▸ **What the exercise asks**: Which lines of the records contain "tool"? Collect every one of them.

(Excerpts from a dataset)
------------------------------------------------------------
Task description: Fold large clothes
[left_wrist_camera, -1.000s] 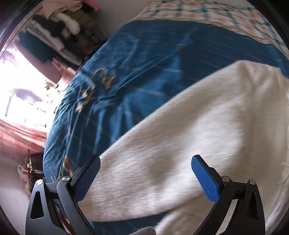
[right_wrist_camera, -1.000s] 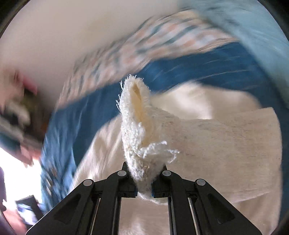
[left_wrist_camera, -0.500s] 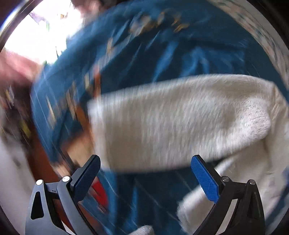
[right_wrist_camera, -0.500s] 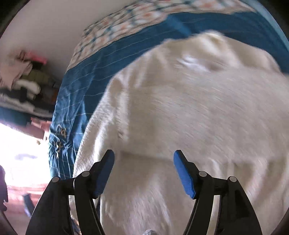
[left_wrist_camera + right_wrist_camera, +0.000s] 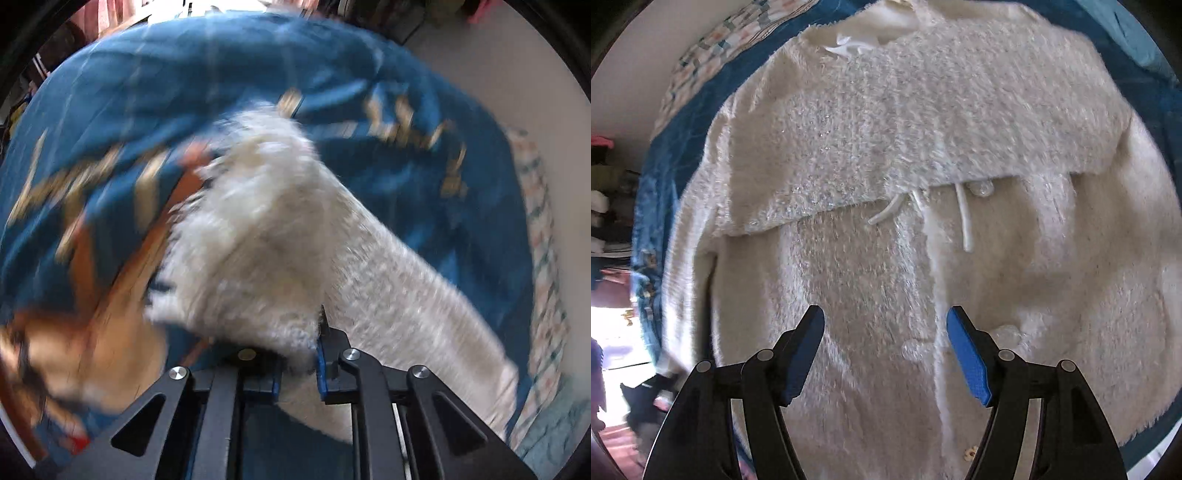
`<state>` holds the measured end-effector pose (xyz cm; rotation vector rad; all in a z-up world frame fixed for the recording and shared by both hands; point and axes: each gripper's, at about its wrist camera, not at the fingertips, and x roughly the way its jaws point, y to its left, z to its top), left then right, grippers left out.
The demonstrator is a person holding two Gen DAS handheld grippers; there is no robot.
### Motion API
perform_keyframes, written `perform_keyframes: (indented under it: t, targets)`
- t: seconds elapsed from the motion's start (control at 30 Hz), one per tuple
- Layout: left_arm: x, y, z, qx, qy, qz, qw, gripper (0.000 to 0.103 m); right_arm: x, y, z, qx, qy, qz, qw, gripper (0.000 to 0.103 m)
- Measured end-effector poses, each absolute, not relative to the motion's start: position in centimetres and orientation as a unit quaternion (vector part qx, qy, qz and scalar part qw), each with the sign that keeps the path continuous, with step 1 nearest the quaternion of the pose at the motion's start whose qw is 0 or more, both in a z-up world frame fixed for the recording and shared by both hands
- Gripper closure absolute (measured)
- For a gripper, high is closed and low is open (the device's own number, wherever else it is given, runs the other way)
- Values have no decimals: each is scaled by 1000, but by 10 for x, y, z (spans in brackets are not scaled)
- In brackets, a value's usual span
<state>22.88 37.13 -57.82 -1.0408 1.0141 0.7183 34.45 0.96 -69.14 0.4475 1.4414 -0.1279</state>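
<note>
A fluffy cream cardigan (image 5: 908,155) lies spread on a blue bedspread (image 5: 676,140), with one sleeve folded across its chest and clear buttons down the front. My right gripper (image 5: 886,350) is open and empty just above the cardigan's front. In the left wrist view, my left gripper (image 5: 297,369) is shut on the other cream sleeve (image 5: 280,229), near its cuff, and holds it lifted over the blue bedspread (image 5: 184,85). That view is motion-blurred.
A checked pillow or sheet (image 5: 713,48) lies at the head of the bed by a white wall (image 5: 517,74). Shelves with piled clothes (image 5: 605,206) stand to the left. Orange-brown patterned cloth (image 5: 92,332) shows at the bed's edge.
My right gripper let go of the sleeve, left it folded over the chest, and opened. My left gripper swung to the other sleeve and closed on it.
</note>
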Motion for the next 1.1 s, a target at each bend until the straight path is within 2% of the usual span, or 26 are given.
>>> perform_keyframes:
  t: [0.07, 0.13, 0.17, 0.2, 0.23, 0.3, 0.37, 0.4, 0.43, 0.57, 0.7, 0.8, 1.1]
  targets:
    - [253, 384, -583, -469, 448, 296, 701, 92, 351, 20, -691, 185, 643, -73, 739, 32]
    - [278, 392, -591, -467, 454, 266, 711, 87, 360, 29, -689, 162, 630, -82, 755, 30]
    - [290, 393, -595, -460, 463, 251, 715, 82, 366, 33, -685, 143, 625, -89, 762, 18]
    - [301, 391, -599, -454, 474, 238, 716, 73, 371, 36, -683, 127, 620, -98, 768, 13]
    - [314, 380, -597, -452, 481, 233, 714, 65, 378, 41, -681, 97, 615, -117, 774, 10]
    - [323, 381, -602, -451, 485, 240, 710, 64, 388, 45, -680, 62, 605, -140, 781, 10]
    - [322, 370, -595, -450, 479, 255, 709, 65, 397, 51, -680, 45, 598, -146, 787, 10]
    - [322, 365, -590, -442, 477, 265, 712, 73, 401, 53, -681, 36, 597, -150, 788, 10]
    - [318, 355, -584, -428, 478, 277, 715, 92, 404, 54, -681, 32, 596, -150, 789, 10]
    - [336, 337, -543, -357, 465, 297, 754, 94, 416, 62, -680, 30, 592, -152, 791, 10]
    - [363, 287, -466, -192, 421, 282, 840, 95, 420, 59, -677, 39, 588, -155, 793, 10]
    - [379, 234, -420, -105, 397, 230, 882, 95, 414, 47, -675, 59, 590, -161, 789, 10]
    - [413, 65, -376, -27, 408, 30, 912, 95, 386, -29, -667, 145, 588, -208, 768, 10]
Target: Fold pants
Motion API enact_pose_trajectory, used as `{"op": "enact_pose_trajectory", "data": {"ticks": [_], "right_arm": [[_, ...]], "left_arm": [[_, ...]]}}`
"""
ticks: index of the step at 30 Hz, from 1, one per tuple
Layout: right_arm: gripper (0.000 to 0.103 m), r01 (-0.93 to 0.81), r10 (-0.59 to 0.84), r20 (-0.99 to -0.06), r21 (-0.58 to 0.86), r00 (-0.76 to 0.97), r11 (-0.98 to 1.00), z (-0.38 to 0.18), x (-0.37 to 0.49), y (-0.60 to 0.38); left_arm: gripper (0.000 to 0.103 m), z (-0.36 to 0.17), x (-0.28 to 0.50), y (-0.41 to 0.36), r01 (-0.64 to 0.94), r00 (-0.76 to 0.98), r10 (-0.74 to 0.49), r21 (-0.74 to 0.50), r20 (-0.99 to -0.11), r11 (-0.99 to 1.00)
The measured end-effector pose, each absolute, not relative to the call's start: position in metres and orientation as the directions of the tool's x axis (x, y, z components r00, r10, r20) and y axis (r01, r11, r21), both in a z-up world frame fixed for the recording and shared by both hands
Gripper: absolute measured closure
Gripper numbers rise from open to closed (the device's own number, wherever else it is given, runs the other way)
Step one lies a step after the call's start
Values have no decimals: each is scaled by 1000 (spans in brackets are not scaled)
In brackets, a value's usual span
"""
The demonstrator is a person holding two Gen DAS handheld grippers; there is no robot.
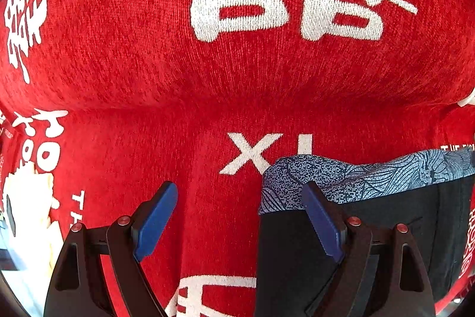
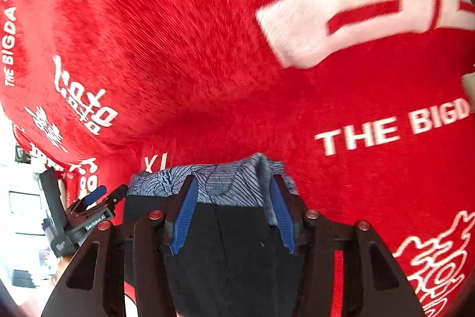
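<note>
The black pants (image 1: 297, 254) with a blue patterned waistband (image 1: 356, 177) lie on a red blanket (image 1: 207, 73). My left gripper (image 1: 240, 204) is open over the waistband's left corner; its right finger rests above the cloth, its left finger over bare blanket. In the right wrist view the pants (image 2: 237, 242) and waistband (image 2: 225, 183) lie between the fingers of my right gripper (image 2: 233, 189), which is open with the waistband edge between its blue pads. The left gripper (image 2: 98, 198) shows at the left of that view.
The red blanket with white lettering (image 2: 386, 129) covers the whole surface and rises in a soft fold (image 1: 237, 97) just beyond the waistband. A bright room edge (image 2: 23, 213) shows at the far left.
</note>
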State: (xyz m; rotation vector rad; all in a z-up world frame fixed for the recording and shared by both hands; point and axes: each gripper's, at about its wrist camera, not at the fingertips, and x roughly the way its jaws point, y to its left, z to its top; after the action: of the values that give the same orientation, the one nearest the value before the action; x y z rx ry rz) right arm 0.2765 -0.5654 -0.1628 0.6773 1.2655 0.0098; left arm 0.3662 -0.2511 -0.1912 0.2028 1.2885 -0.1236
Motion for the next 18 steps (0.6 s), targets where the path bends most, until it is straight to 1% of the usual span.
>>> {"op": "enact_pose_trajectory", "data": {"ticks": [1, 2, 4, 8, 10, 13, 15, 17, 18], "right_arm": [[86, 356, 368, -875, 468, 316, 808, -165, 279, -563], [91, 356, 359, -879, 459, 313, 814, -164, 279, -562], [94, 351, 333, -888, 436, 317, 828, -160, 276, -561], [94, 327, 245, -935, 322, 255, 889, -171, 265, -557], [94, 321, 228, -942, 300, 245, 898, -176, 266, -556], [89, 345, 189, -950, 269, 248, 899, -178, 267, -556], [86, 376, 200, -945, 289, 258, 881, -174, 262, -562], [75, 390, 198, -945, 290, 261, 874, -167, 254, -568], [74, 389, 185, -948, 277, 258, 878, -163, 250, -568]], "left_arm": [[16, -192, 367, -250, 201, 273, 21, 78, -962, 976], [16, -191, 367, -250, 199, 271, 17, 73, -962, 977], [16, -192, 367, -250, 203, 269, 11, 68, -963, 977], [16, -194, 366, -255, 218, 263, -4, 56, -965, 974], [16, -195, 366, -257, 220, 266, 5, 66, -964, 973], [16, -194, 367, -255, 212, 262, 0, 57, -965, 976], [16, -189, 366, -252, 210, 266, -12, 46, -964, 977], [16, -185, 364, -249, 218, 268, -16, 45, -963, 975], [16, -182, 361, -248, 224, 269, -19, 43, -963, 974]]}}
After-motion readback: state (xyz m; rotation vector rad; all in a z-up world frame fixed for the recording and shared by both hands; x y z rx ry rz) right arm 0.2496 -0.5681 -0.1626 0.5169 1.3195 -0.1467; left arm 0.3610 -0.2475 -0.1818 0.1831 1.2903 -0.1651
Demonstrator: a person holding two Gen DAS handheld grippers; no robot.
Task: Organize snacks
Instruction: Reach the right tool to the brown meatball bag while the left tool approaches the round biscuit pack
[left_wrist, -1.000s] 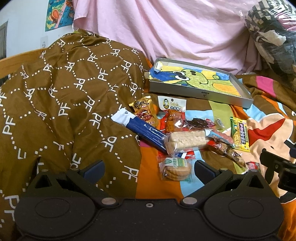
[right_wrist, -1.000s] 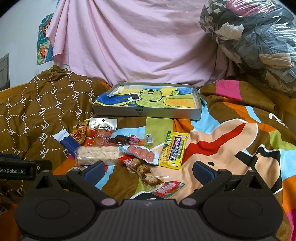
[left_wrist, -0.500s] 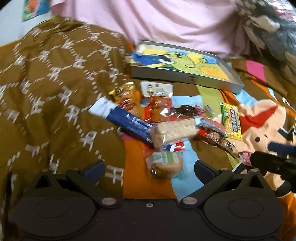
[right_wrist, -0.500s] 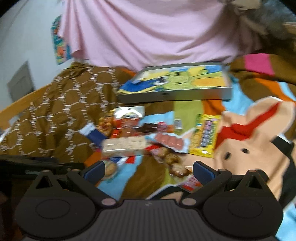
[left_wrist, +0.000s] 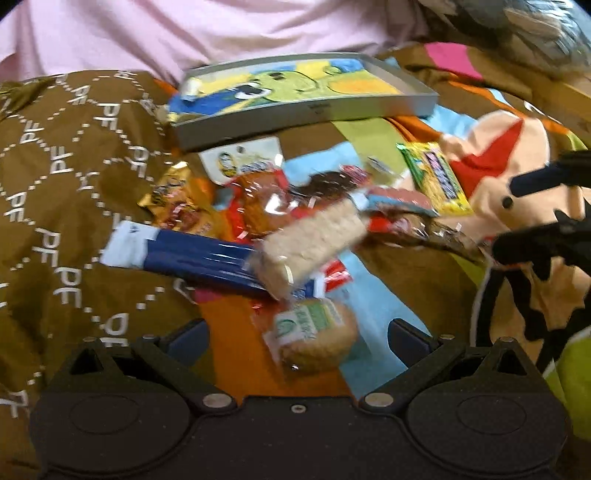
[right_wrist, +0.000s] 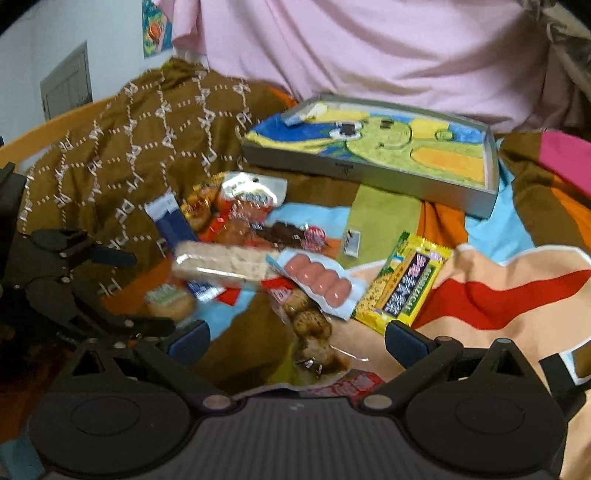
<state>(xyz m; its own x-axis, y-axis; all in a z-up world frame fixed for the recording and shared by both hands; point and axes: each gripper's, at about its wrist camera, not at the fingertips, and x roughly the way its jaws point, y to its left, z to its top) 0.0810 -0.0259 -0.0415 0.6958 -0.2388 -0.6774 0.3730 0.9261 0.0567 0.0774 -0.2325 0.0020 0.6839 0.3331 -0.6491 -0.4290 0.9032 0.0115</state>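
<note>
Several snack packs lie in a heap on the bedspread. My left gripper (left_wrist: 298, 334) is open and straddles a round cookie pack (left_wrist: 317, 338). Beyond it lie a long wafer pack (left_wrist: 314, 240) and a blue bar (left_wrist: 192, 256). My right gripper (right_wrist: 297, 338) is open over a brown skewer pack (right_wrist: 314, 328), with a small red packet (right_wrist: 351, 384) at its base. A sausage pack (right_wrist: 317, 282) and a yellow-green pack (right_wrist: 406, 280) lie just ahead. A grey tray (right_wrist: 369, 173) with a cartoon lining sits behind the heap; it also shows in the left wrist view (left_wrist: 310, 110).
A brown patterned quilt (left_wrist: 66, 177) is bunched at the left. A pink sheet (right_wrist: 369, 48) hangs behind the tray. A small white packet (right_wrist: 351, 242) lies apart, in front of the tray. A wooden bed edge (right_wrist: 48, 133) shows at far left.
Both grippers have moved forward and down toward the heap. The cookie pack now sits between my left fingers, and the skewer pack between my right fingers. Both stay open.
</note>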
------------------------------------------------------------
▸ **Your response**:
The measured end-effector pose, each absolute, not relative to the call's start: position in metres and orientation as the directions of the tool's x axis (x, y, z components r00, r10, r20) and y axis (r01, r11, r21), both in a z-up world frame fixed for the recording and shared by both hands
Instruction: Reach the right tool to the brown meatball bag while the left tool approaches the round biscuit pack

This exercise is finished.